Optional automation:

  • TP-Link Kasa smart plug, triggers based on sensor thresholds, can control any device. I use it to automatically turn on a humidifier when humidity drops too low

c) Custom PCB HAT

Early prototypes used breadboard wiring, which worked but was fragile. Cables came loose, connections were noisy, and the whole thing looked like a mess of spaghetti.

The solution is a custom PCB that mounts as a standard Raspberry Pi HAT (Hardware Attached on Top). It’s a 2-layer board (65mm x 56mm) that integrates:

  • A slot for the Raspberry Pi Pico
  • Connectors for all sensors (DHT22, three moisture sensors)
  • Connectors for all displays (two OLEDs, one LCD)
  • Pass-through for the RPi’s GPIO header

The Pico sits directly on the HAT and connects to the RPi via USB for serial communication.

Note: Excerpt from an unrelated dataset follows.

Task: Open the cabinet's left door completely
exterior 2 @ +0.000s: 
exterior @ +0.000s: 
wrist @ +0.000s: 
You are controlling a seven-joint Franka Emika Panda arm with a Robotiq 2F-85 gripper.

Its USB port remains accessible at the board edge for firmware updates.

Two separate I2C buses keep things organized: the RPi’s bus (GPIO2/GPIO3) handles the main OLED and LCD, while the Pico’s bus (GP0/GP1) drives its own OLED. This avoids address conflicts and keeps the microcontrollers independent.

The repository includes KiCad source files and manufacturing Gerbers. Upload gerber.zip to JLCPCB or PCBWay and you’ll have boards in a week for a few pounds.

Custom PCB HAT design in KiCad with Pico slot and sensor connectors

Assembled PCB HAT with Raspberry Pi Pico mounted and header pins soldered

d) 3D-printed case

A matching case holds everything together. The base plate (90mm x 62mm) has ventilation slots and a cable cutout. The display plate (90mm x 100mm) mounts both OLEDs and the LCD with proper cutouts, plus a tab for the DHT22 sensor.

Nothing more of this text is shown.